Setting up Sphinx documentation

This page illustrates how to set up Sphinx with automatic API documentation for your Python code and host it on GitHub Pages.

The corresponding repository is https://github.com/nichd-bspc/documentation-template. It has an example Python module along with the source for this documentation.

Initial setup

This section describes how to initially set up your documentation.

Dependencies

First, create an environment with dependencies. Here we happen to be using conda but pip, venv, apt, homebrew are other options.

For reference, here are the contents of requirements.txt from the repo:

# This is requirements.txt

make           # sphinx builds a makefile that we use
sphinx         # need sphinx itself
sphinx-autoapi # extension for automatically documenting code

To use this file:

conda create -p ./env --file requirements.txt
conda activate ./env

Run sphinx-quickstart

Since this template is intended to illustrate documentation living alongside a Python package, we create a doc subdirectory and run sphinx-quickstart from there to set up the directory structure.

We also assume that the Python module is living next to doc, in a src directory.

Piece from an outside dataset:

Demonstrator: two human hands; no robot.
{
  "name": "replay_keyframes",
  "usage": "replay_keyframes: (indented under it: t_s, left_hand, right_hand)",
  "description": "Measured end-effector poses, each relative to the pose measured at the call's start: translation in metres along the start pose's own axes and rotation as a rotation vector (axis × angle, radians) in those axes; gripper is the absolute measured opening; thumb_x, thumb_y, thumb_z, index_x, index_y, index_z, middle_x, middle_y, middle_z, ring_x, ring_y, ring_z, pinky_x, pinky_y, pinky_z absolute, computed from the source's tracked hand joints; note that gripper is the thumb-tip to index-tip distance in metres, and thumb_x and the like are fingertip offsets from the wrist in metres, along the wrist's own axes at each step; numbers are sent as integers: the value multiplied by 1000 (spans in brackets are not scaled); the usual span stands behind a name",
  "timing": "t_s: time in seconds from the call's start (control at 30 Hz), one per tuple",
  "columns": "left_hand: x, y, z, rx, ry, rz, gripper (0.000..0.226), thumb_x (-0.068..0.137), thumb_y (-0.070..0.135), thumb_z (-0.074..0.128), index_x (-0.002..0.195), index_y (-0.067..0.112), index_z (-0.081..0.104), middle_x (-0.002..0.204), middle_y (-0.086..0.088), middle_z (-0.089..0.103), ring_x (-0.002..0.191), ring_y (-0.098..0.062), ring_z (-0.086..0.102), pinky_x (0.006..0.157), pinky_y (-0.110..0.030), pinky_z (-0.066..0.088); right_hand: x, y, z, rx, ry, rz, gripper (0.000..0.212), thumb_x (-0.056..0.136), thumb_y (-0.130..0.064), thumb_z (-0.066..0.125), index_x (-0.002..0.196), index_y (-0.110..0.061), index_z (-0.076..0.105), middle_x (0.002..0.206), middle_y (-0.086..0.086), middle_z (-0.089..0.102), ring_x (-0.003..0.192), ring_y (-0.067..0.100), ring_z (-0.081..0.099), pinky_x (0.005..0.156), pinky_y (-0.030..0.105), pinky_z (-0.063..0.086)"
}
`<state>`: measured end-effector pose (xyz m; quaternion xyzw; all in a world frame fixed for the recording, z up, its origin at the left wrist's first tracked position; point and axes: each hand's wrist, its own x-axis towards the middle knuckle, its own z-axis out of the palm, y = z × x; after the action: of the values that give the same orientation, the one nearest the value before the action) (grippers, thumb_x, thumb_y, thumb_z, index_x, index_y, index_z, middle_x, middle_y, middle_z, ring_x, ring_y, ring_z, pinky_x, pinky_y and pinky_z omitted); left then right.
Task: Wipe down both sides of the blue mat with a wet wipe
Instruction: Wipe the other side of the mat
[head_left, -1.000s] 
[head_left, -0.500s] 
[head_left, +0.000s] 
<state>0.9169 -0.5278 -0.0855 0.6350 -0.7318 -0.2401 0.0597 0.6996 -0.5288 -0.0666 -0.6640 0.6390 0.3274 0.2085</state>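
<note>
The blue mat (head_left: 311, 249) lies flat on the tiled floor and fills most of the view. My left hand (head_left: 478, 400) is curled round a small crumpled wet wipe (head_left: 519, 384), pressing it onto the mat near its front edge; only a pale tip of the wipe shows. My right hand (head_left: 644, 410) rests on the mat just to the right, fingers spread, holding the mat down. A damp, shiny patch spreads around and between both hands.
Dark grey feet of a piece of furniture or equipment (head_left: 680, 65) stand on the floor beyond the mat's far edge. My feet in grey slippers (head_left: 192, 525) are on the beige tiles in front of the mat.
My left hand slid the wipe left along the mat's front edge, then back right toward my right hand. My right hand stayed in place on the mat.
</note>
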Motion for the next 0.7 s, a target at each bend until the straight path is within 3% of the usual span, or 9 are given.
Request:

Check the repo to see how this was set up.

mkdir doc
cd doc
sphinx-quickstart

# "y" to separate source and build directories
# Entered author and project title
# Otherwise used defaults

This will set up the directory structure. the contents of doc should look like this:

├── build           # Built html will eventually go here
├── make.bat        # Used for windows
├── Makefile        # Main makefile to use
└── source          # ReST source and config go here
    ├── conf.py     # Default config file, ready to edit
    ├── index.rst   # Default index file, ready to edit
    ├── _static     # Empty for now, CSS can go here
    └── _templates  # used for themes and templates (advanced)

Build docs

In the doc directory, you should now be able to run:

make html

At the end you’ll get a message, The HTML pages are in build/html. Open build/html/index.html in a web browser to see the docs.

From here on out it’s a matter of tweaking configuration and actually writing the documentation.